Это когда-то нравилось Бессонову. Особенно в ту пору, когда они были студентами Ясского университета и бродили по улицам (их фигуры – его долговязая и её хрупкая, ему по плечо – останавливали на себе взгляды прохожих, издалека слышавших её неумолкающий звонкий голос). И потом, когда, оказавшись в разных странах (она – в Румынии, а он – в советской Молдавии), переписывались, и её письма, казалось, звучали её смешком, её напористыми интонациями. И уже здесь, когда начинали свою семейную жизнь, снимая в крестьянских домах свободные комнаты, находя в неудобствах кочевья забавные подробности, достойные вышучивания.
Но последнее время эти особенности характера Лучии Ивановны стали утомлять Бессонова. Впрочем, его утомлял и сын, ни на чём подолгу не сосредоточивавшийся, досаждавший отцу хаотическими вопросами и настырными (как у мамы!) интонациями.
10 Бежал зигзагами
Если честно, не хотелось Витьке выполнять пионерское поручение, объявленное ему на классном часе Ниной Николаевной.

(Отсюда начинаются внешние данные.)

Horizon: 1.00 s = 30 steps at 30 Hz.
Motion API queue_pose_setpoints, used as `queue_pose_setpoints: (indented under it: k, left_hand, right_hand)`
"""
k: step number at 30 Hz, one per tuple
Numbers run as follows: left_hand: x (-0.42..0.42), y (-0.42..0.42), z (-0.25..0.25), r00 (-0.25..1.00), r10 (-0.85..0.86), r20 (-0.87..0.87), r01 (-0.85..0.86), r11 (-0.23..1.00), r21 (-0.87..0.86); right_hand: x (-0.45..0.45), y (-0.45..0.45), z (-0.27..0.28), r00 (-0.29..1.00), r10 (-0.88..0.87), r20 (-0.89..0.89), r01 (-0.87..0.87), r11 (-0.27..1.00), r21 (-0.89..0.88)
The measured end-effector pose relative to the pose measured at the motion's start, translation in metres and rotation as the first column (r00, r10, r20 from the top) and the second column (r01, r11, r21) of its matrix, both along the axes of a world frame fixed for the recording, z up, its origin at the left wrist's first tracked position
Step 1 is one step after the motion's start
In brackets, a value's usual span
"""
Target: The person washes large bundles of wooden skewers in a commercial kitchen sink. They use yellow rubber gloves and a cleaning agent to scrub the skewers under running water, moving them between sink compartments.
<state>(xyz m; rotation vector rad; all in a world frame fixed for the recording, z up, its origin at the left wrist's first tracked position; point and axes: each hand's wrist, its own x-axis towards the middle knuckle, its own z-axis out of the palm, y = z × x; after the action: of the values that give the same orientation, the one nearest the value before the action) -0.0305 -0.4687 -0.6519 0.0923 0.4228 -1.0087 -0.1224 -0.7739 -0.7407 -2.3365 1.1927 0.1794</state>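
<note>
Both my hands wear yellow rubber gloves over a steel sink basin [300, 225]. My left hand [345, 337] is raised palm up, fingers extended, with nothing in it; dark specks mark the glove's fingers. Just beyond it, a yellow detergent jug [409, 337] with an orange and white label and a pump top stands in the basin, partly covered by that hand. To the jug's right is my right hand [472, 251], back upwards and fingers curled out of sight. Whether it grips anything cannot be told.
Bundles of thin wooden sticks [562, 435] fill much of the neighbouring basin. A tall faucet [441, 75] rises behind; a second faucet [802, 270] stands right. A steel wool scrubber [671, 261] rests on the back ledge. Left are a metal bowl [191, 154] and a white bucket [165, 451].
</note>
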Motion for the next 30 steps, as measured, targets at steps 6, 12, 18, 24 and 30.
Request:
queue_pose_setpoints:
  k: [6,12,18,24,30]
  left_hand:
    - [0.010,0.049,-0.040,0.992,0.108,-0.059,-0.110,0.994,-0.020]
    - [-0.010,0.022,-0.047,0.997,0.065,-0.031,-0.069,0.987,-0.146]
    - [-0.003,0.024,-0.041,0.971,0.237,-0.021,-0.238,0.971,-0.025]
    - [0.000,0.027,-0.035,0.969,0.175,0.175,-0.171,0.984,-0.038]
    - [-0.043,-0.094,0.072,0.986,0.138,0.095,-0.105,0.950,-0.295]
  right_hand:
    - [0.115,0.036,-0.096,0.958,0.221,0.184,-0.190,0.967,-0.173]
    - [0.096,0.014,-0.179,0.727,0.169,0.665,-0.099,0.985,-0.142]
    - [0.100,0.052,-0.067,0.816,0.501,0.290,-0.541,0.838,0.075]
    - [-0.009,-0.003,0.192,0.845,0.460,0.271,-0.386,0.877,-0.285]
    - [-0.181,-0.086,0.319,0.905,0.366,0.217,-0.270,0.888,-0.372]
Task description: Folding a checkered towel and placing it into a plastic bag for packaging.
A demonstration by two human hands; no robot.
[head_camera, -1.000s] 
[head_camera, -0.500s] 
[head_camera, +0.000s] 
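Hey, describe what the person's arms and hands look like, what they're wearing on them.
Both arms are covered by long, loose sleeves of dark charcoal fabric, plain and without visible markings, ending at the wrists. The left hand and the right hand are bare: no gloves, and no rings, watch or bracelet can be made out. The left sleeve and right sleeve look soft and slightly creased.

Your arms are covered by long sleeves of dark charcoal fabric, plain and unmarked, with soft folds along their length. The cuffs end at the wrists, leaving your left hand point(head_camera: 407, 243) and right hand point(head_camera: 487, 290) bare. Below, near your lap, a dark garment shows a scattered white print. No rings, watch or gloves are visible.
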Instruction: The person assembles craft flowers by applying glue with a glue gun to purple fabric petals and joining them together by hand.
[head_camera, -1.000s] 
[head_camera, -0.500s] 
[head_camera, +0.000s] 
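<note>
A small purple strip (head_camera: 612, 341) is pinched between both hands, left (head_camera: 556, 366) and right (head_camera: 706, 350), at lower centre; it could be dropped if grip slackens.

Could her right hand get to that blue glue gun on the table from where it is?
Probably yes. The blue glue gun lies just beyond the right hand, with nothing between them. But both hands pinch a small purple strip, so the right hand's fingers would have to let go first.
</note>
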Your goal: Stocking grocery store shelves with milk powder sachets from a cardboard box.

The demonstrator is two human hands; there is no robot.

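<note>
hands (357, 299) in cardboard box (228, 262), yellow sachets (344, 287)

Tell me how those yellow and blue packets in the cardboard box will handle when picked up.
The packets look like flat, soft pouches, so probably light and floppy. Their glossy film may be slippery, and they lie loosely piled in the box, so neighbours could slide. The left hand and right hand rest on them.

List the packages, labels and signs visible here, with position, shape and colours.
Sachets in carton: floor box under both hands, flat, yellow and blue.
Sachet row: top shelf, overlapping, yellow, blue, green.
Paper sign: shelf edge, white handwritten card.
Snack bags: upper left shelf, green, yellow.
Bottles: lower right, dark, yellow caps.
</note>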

Да, он не спорит – его подшефный Санька Ищенко, хронический лентяй и двоечник, действительно позорит их класс. Да, ему, Виктору Афанасьеву, отличнику и активисту, не удалось подтянуть Саньку. И всё-таки непонятно, зачем ехать к его родителям, живущим в Пуркарах, только для того, чтобы сообщить им об этом. Они что, не знают?
Но Нина Николаевна немедленно пресекла критику своего поручения:
– Я надеюсь, ты, пионер Афанасьев, не утратил своей сознательности? Тебе лишь нужно выразить его родителям мнение коллектива.
И вот наступил день, когда нужно ехать и выражать это мнение. А как заставить себя делать то, чего не хочется, но – надо? Оказалось, довольно просто: нужно, как это делает Нина Николаевна, вопросительно приподнять сдвинутые брови, напрячь взгляд, сжать губы и мысленно спросить её металлическим голосом: «Ученик Ищенко, долго вы ещё будете позорить честь шестого класса?» То есть как бы надеть на себя лицо учительницы.
С таким именно лицом Виктор Афанасьев в начищенных пахучим кремом кирзачах и в новенькой, недавно купленной стёганке с хлястиком явился воскресным утром в интернат, где с понедельника до субботы обретались ученики русской школы, приезжавшие из окрестных молдавских сел.
Санька Ищенко, нечесаный и неумытый, копной валялся на кровати поверх одеяла, ныл, морща курносый нос. Домой он ехать не желал, у него будто бы всё болело – голова, живот и даже ушибленная позавчера нога. Но Виктор был неумолим.
Они вышли на улицу, оказавшись на площади, возле чайной, под козырьком остановки, ровно через три минуты после отправления автобуса на Пуркары. Зато удалось сесть на попутку. В кузове полуторки, груженной досками, минут двадцать они тряслись по кочковатой дороге, вдоль тянувшейся слева прозрачной лесополосы, занесенной вчерашним снегом. Справа, в заволоченной туманом пойме, белела излучина Днестра, обнимавшая подёрнутые ржавчиной камышовые заросли с оловянными проплешинами стариц.